### [Exercise brief]
What you return must be the exact lines of the material below, from the first through the one that has "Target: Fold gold", with no pictures and, please, nothing else.

|---|

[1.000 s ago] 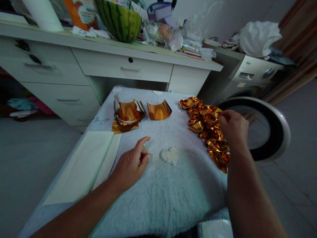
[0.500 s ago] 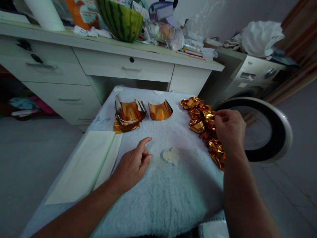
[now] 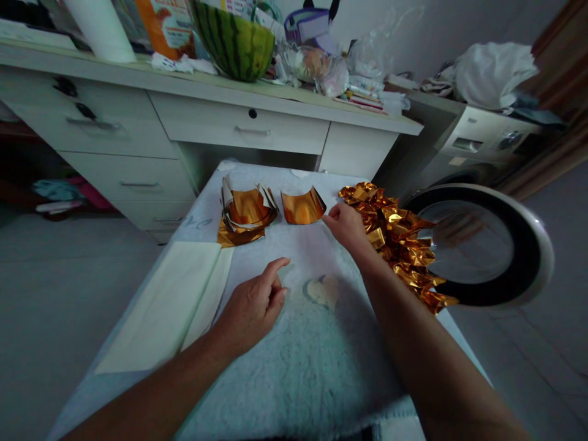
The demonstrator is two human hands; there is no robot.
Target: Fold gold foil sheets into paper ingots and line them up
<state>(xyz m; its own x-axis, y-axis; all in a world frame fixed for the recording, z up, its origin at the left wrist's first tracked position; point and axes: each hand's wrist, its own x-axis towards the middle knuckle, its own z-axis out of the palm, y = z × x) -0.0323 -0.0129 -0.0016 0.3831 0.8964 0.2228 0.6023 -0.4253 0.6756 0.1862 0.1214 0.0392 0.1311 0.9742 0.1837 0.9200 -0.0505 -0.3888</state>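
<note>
My left hand [image 3: 255, 306] hovers over the middle of the cloth-covered table [image 3: 294, 367], index finger and thumb apart, holding nothing. A single curved sheet of gold foil paper [image 3: 303, 208] lies near the far side. At its right corner my right hand [image 3: 346, 225] has its fingertips pinched together against the edge. Left of that sheet stands a curled stack of gold foil paper [image 3: 248, 208] with pale backing. Crumpled, folded gold foil pieces [image 3: 404, 245] form a heap along the right side, partly hidden behind my right forearm.
A folded pale sheet [image 3: 160, 306] lies on the table's left side. Beyond stands a white desk [image 3: 275, 131] with drawers, bearing a cut watermelon [image 3: 234, 43] and plastic bags. To the right, a washing machine's round door [image 3: 528, 245] hangs open close to the foil heap.
My right hand has moved left from the crumpled foil heap to the single gold sheet's right corner. The left hand keeps its pose. The view has shifted slightly.
</note>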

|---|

### [The answer]
[1.000 s ago] 
[0.500 s ago] 
[now] 
The demonstrator is two human hands; there is no robot.
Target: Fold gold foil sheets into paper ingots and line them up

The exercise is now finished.